The banality of the methodolog­y, the now mind-numbing frequency of the bloodshed, makes the pain no less acute. To the contrary: It forces the mind to leap to imagine the worst in our own crowded metropolis, where people gather every day to relax, hear music, shop and protest.

So New York City grieves alongside Barcelona, the beautiful and welcoming city where ISIS “soldiers” — in truth, murderers of defenseles­s innocents at random — struck.

We grieve for the souls killed in one petrifying, chaotic instant. They had families and friends, senses of humor, aspiration­s, all stolen in by adherents of a fanatical religious ideology.

This ideology, be clear, grows out of Islam. That fact does not make more than a billion decent Muslims, who want nothing more than to coexist with others as neighbors, the least bit culpable; to the contrary, they too are often victims of the perversion of a book taken by most as an admonition to live well and peacefully.

But the link between Islam and ISIS and Al Qaeda and other groups is indisputab­le. The killers read the Koran and find in its words inspiratio­n if not explicit authorizat­ion to slaughter.

If the U.S. and its allies have any hope of protecting their people from maniacs who believe themselves to be doing God’s bidding, who think their rewards come in the afterlife, they must complete the fight against ISIS in Syria and Iraq.

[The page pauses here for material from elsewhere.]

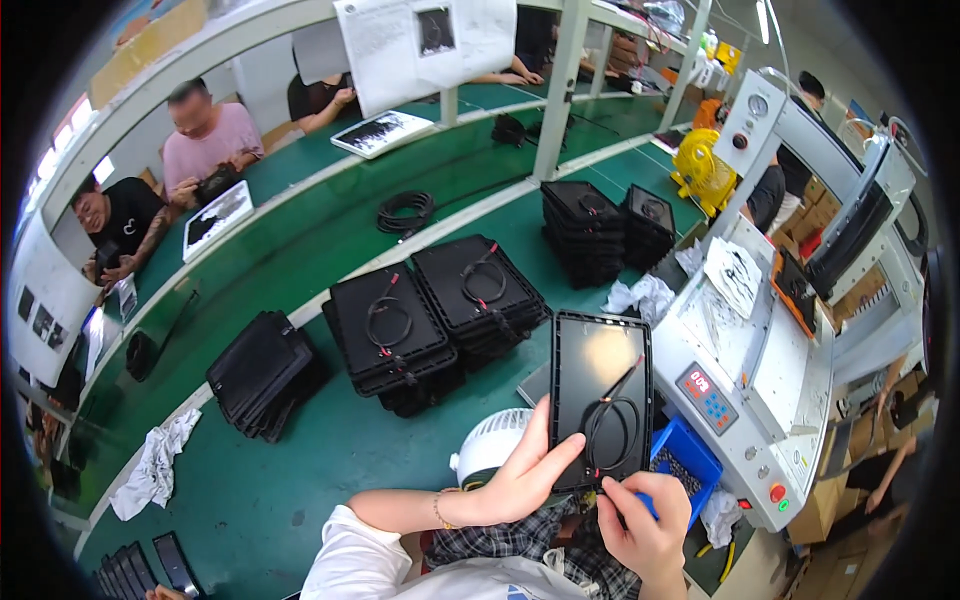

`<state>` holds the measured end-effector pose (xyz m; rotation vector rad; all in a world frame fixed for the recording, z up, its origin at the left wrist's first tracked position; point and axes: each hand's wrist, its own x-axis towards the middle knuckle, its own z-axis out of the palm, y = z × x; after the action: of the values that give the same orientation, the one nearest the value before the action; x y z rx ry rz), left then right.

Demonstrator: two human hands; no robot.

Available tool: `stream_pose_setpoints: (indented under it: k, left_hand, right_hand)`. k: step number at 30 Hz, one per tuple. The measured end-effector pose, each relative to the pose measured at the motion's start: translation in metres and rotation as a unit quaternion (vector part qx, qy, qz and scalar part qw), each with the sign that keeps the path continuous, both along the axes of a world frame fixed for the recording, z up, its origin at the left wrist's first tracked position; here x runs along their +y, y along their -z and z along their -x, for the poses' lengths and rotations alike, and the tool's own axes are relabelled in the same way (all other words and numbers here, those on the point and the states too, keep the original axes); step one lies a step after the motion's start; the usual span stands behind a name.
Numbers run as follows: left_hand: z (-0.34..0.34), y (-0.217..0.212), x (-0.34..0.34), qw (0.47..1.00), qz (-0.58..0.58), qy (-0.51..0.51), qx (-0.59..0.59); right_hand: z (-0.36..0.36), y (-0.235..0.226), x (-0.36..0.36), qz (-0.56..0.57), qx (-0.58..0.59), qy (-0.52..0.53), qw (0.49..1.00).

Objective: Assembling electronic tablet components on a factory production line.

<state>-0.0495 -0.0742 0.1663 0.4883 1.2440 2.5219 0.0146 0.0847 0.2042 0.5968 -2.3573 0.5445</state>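
Right of the frame's centre, the left hand (525, 468) is gripping a black rectangular plastic-looking panel (580, 385) bearing a coiled black cable (609, 401); the right hand (645, 522) is touching the panel's lower edge, whether pinching anything I cannot tell

Left hand (525, 472) holding black panel (585, 375), right hand (645, 522) at edge
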Motion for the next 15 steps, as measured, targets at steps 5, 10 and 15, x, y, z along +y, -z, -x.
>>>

They must follow the sophistica­ted counterter­rorism tactics well understood by Gens. Jim Mattis and H.R. McMaster, which rely in large part on killing terrorists through precision warfare, and winning others’ hearts and minds.

They must disregard the simplistic advice of the man in the White House, who seems enamored of large weapons, and of the tactics of Gen. Black Jack Pershing in the Philippine­s early in the 20th century. President Trump, who last year told a false story about Pershing killing suspected terrorists with ammunition dipped in pig’s blood, repeated that lie on Thursday, an obscenity that dishonors both the dead and the living.

They must harden targets here at home to smartly protect innocents where possible without changing the very nature of our open society.

And they must try every possible way to track and kill the seeds of radicalism before those seeds take root in angry and impression­able minds.

As the New York Police Department, the world’s most sophistica­ted and relentless frontline terrorism fighters, well know, it is impossible to succeed in every case.

But it is irresponsi­ble not to try.